BEGIN Information provided

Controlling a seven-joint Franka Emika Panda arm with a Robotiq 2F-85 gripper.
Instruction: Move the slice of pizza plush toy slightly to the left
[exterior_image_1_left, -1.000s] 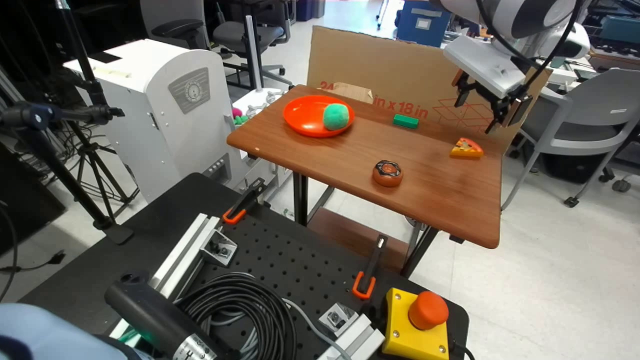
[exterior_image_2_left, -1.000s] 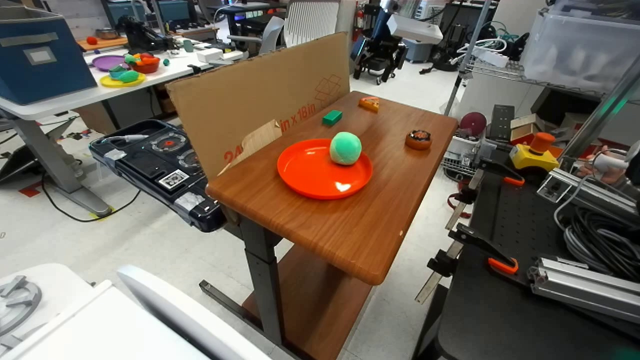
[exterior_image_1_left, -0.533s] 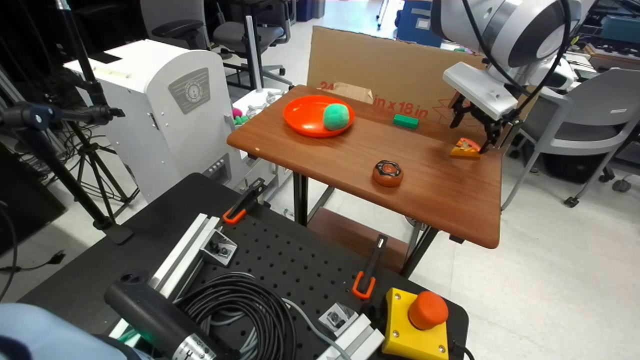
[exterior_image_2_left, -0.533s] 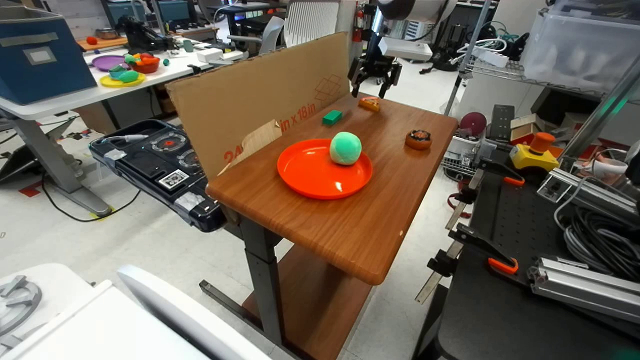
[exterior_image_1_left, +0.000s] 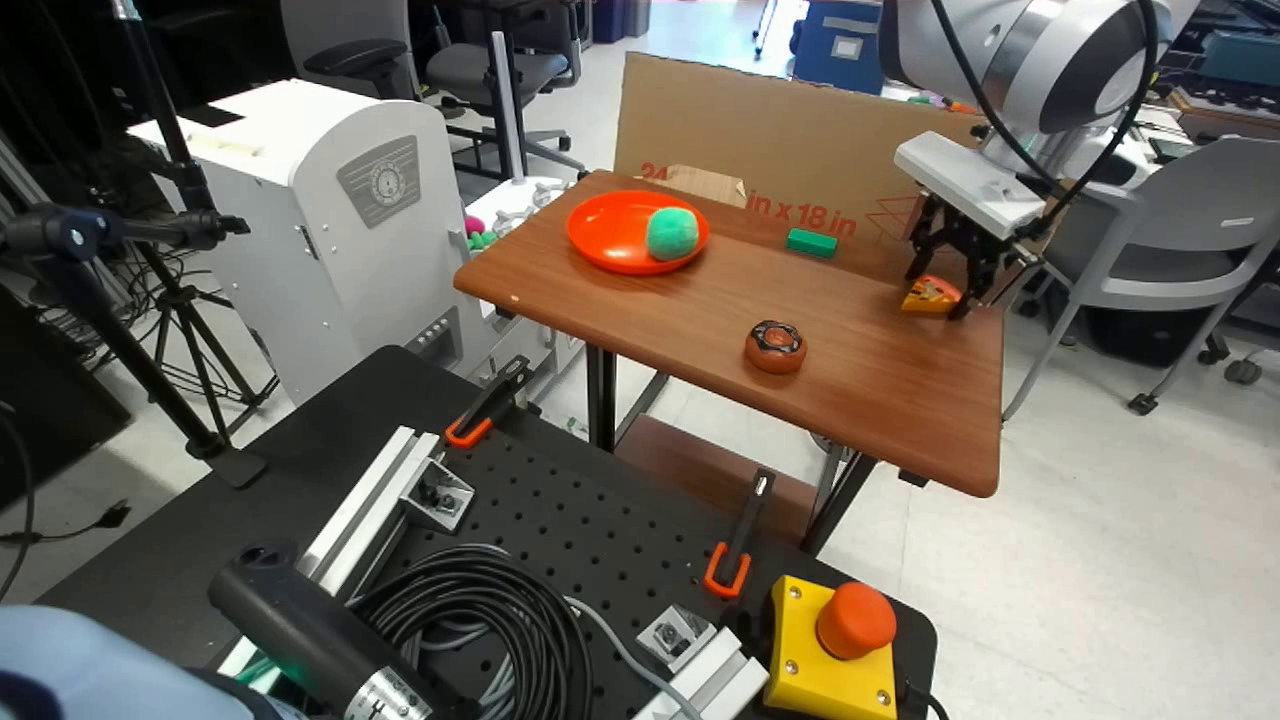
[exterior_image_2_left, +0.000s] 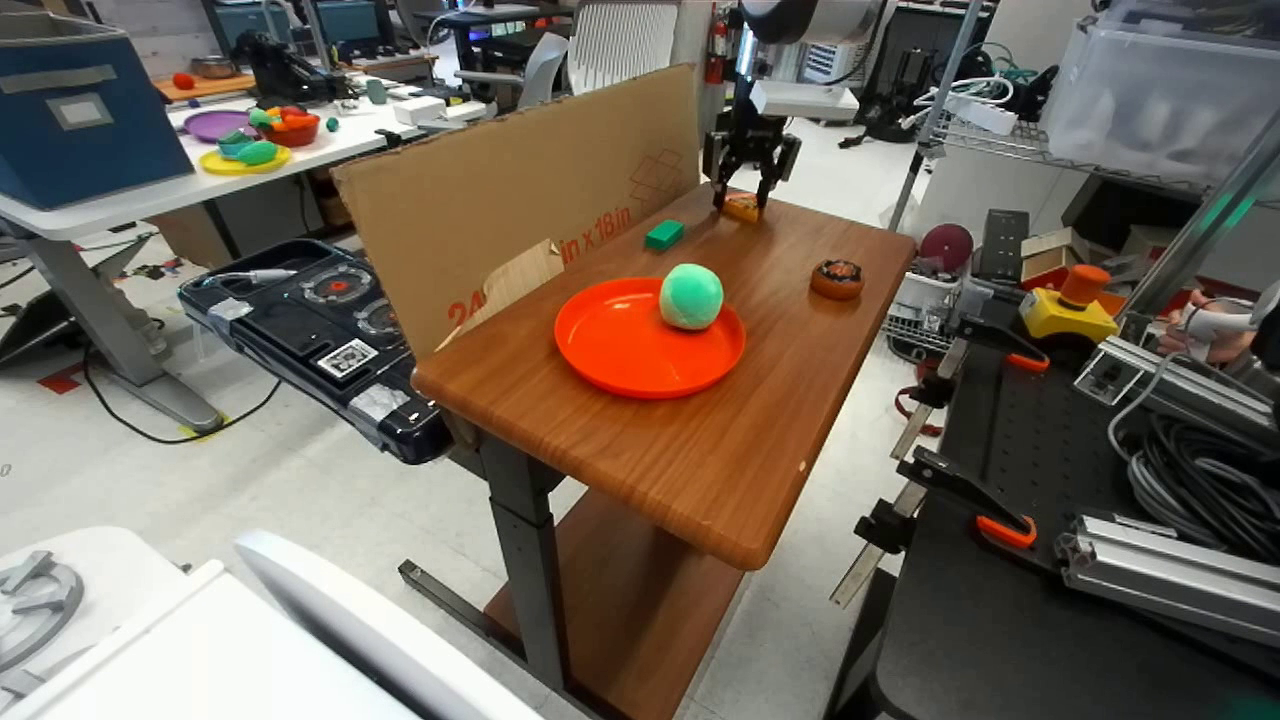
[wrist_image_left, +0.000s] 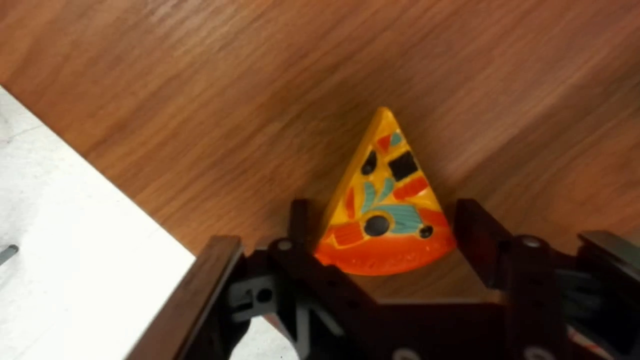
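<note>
The slice of pizza plush toy (wrist_image_left: 385, 200) is an orange-yellow wedge with a reddish crust and dark spots. It rests flat on the brown table (exterior_image_1_left: 860, 400), close to the cardboard end, and shows in both exterior views. My gripper (exterior_image_1_left: 935, 296) reaches down over it, shut about its wide crust end. In the wrist view the right finger (wrist_image_left: 475, 235) meets one crust corner and the left finger (wrist_image_left: 299, 220) lies close against the other. The slice's tip points away from my gripper. Behind the left finger's base, that corner is partly hidden.
Upright cardboard (exterior_image_1_left: 760, 150) lines the table's far side behind the gripper. A green block (exterior_image_1_left: 811, 243), a brown ring-shaped object (exterior_image_1_left: 776, 347) and an orange plate (exterior_image_2_left: 620, 375) bearing a green ball (exterior_image_2_left: 691, 297) share the table. The table's edge runs beside the slice.
My gripper has come down from above until its fingers straddle the slice, and they have drawn closer together. The slice stays almost where it was.
</note>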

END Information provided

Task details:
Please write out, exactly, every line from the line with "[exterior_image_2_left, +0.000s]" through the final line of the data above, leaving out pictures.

Solution to the exercise:
[exterior_image_2_left, +0.000s] 
[wrist_image_left, +0.000s] 
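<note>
The slice of pizza plush toy (wrist_image_left: 385, 200) is an orange-yellow wedge with a reddish crust and dark spots. It rests flat on the brown table (exterior_image_1_left: 860, 400), close to the cardboard end, and shows in both exterior views. My gripper (exterior_image_1_left: 935, 296) reaches down over it, shut about its wide crust end. In the wrist view the right finger (wrist_image_left: 475, 235) meets one crust corner and the left finger (wrist_image_left: 299, 220) lies close against the other. The slice's tip points away from my gripper. Behind the left finger's base, that corner is partly hidden.
Upright cardboard (exterior_image_1_left: 760, 150) lines the table's far side behind the gripper. A green block (exterior_image_1_left: 811, 243), a brown ring-shaped object (exterior_image_1_left: 776, 347) and an orange plate (exterior_image_2_left: 620, 375) bearing a green ball (exterior_image_2_left: 691, 297) share the table. The table's edge runs beside the slice.
My gripper has come down from above until its fingers straddle the slice, and they have drawn closer together. The slice stays almost where it was.
</note>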

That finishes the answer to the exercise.